Quando mi chiedono a che fiore assomiglio, sul serio io non ho dubbi.
Senza tentennare rispondo: un papavero.
Una macchia rossa sull'asfalto, a ridosso delle strade, in mezzo all'erba alta.
O su quei prati vastissimi, dove l'orizzonte sembra non arrivare mai.
Una macchia rossa che non si nasconde ma si distingue, incurante di quanto delicati siano i suoi petali sottili.
Esposta al vento, alle intemperie, uno stelo filiforme che oscilla sotto una fulgida capigliatura.

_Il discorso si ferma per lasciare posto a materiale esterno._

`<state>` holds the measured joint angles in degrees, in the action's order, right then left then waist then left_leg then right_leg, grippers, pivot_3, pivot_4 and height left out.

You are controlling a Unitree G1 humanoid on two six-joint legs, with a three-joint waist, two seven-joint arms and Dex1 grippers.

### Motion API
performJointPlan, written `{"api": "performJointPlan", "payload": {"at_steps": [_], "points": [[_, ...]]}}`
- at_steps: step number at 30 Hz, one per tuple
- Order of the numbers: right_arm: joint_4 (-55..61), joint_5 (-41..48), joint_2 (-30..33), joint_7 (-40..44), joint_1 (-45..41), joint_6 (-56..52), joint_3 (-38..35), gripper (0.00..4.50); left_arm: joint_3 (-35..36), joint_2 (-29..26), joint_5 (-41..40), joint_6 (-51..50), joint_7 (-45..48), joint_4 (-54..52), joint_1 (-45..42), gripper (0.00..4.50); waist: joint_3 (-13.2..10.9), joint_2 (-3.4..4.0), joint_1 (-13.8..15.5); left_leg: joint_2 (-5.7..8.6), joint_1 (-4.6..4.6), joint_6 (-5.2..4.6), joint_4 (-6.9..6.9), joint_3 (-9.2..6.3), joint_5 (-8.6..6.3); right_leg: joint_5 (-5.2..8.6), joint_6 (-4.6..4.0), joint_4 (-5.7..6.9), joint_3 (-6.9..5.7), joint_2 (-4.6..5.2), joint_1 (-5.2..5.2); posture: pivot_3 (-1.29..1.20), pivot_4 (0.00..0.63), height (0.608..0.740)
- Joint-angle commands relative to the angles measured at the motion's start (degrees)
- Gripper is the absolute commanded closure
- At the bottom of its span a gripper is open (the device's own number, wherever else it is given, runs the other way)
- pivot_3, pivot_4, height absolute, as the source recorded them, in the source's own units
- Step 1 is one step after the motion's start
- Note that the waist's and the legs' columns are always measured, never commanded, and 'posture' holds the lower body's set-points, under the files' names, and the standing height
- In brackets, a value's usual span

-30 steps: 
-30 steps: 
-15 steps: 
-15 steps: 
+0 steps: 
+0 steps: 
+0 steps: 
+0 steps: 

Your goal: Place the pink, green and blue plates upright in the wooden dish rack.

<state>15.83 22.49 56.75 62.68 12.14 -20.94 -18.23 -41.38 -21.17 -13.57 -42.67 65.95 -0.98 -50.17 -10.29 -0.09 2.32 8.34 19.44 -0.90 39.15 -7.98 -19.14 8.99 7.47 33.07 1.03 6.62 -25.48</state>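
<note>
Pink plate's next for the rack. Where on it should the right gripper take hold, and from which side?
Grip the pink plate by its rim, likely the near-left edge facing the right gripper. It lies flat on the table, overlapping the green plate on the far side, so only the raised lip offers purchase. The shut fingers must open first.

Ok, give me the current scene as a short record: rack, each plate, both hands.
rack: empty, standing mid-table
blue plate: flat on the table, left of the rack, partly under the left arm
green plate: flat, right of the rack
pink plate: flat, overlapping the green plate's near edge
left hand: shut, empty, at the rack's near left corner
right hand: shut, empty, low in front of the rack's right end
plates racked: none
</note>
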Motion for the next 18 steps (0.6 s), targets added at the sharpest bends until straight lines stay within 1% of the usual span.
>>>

Ce ne sono di fiori più belli, altroché.
Ci sono le rose, regine di ogni giardino che si rispetti.
Ci sono le ortensie: opulenti, formose, elegantissime.
Le dalie.
I tulipani.
I garofani.
Le calle.
I gigli.
Le peonie.
A ben pensarci, ciascuno di questi fiori è più amato di un papavero.
Ma al papavero non importa.
Il papavero cresce senza chiedere permesso, si ostina tra le fessure, si circonda solo di altri come lui.
Non ha bisogno di essere coltivato, si coltiva da sé.
E vien su già coloratissimo, un turbine di sensazioni violente che durano appena una manciata di settimane. E poi muore, sembra estinguersi, semplicemente finisce.